TRADITIONNELLEMENT, il est admis que la thrombose artérielle et la thrombose veineuse peuvent être considérées comme des maladies distinctes, avec des facteurs de risque, une pathogénie et des traitements différents.
Cette notion pourrait maintenant être révisée. Des études épidémiologiques récentes ont commencé à jeter le trouble dans les esprits. En examinant les associations entre les thromboembolies veineuses (TEV) et des marqueurs de l'athérosclérose, des auteurs ont suggéré que les deux états partageraient des traits physiopathologiques communs, notamment une activation de la coagulation et des plaquettes.
Mais, surtout, le grand travail réalisé au Danemark dans une vaste population par Sorensen et coll. ajoute des arguments probants au dossier : un accident thromboembolique veineux est à même de précipiter la survenue d'un infarctus du myocarde (IDM) ou d'un accident vasculaire cérébral (AVC) dans les suites immédiates et à distance, comme en attestent les associations significatives trouvées.
Inclure un très grand nombre de patients.
Sorensen et coll. ont réalisé une étude de cohorte en utilisant les bases de données médicales du Danemark, ce qui a permis d'inclure un très grand nombre de patients.
Après avoir exclu les patients aux antécédents connus de maladie cardio-vasculaire, les chercheurs ont évalué le risque d'admission à l'hôpital pour infarctus du myocarde et AVC chez 25 199 patients ayant eu une thrombose veineuse profonde, ainsi que chez 16 925 personnes ayant eu une embolie pulmonaire. Ils ont comparé ce risque à celui de 163 566 témoins recrutés dans la population générale.
Pendant l'année qui a suivi le diagnostic de thrombose veineuse profonde, le risque relatif d'IDM est de 1,6 (60 % de risque en plus par rapport aux témoins) et celui d'AVC est de 2,19 (119 % de risque supplémentaire par rapport aux témoins). Ces risques sont plus élevés après un diagnostic d'embolie pulmonaire : 2,6 pour les IDM et 2,93 pour les AVC.
Ensuite, pendant les vingt ans qui ont suivi, les patients ayant eu une TEV ont continué à présenter un risque accru d'IDM ou d'AVC (1,2-1,4) comparativement aux témoins.
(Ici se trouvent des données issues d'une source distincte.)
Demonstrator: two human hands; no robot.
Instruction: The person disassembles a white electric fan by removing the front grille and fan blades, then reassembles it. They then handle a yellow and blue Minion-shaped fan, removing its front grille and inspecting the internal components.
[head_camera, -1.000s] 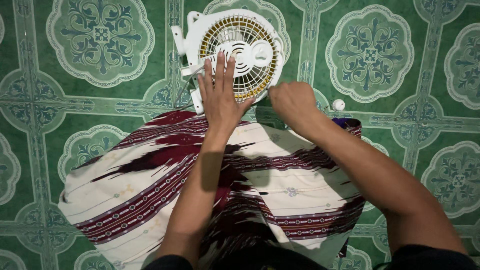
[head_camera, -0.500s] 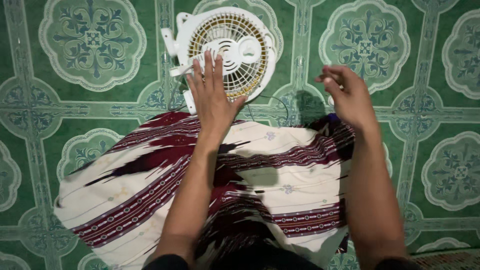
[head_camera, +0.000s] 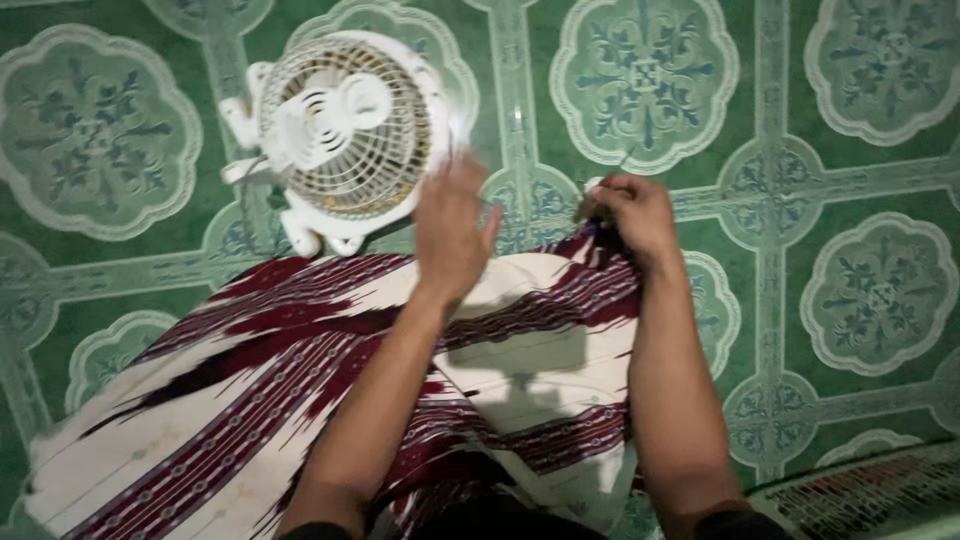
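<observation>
Head view, looking straight down. Green patterned floor covering with pale medallion motifs (head_camera: 860, 300) spreads under everything, on all sides of both hands. Cream and maroon striped woven cloth (head_camera: 300, 400) lies draped over the person's lap, beneath both forearms and on the near side of the hands. Small round white plastic fan with a cream wire grille (head_camera: 340, 130) lies on its back on the floor, face up, ahead of and to the outer side of the left hand (head_camera: 452, 230); its round body has no marked long axis, though its white foot brackets project toward the cloth. Left hand is the nearer of the two: open, fingers spread and blurred, its fingertips at or just beside the fan's near rim; contact cannot be confirmed. Right hand (head_camera: 630, 215) is well apart from the fan, beyond the cloth's far edge, its fingers curled and pressed together as if pinching a thin dark item, possibly a small tool or a screw; too small to identify. A small white object (head_camera: 592, 184) shows just beside the right fingertips, partly covered. White slatted grille-like piece (head_camera: 860, 495) lies near the right elbow, cut off by the frame's corner. Fan's cord is hard to trace.
</observation>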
En d'autres termes, le risque combiné d'événement cardio-vasculaire est de 20 à 40 % plus élevé.
Même importance que les facteurs de risque conventionnels.
«Ces risques sont semblables que les patients aient ou non un facteur précipitant de TEV, tel qu'un cancer, un traumatisme, une intervention chirurgicale ou une grossesse.» Les auteurs estiment d'après ces résultats qu'une TEV représente un facteur de risque d'événement cardio-vasculaire de même importance que les facteurs de risque conventionnels tels que diabète et tabagisme.
Dans la discussion, les auteurs danois soulignent qu'une TEV est rarement une cause directe d'AVC (par exemple via un shunt anormal intracardiaque). De ce fait, l'association est vraisemblablement due à des facteurs de risque communs.
L'obésité est un facteur partagé et reconnu. Mais pour d'autres facteurs de risque, tels que le tabagisme, l'HTA, le cholestérol et le diabète, il n'y a pas de certitudes.
Dans un commentaire associé à la publication, Gordon Lowe (Glasgow) évoque les résultats d'une revue systématique et d'une grande étude cas-témoins chez de fumeurs, qui suggèrent que le tabagisme, l'HTA et le diabète – mais non le cholestérol – sont associés de manière significative à la TEV (RR :1,4-1,5).
«Dans l'étude de Sorensen, un ensemble de facteurs de risque communs –obésité, tabagisme et diabète– pourrait rendre compte de la majorité de l'excès de risque de thrombose artérielle après une TEV», écrit G. Lowe.
En outre, l'accroissement du risque de thromboses artérielles dans l'année qui a suivi une TEV peut sembler surprenant, étant donné le traitement standard adopté en une telle situation, qui comporte un anticoagulant oral pendant 3 à 6 mois. Ce qui devrait théoriquement réduire le risque d'IDM et d'AVC. Une explication plausible est une augmentation du risque d'AVC hémorragique, un rebond de l'hypercoagulabilité à l'arrêt du traitement, voire un état d'hypercoagulabilité transitoire, après une infection aiguë, par exemple (que l'on sait augmenter le risque de thrombose artérielle et veineuse pendant plusieurs semaines). Une évaluation des mesures préventives de l'IDM mérite d'être réalisée chez les patients qui ont eu une TEV, exprime le commentateur.
« The Lancet », vol. 370, 24 novembre 2007, pp. 1773-1779 et commentaire pp. 1742-1744.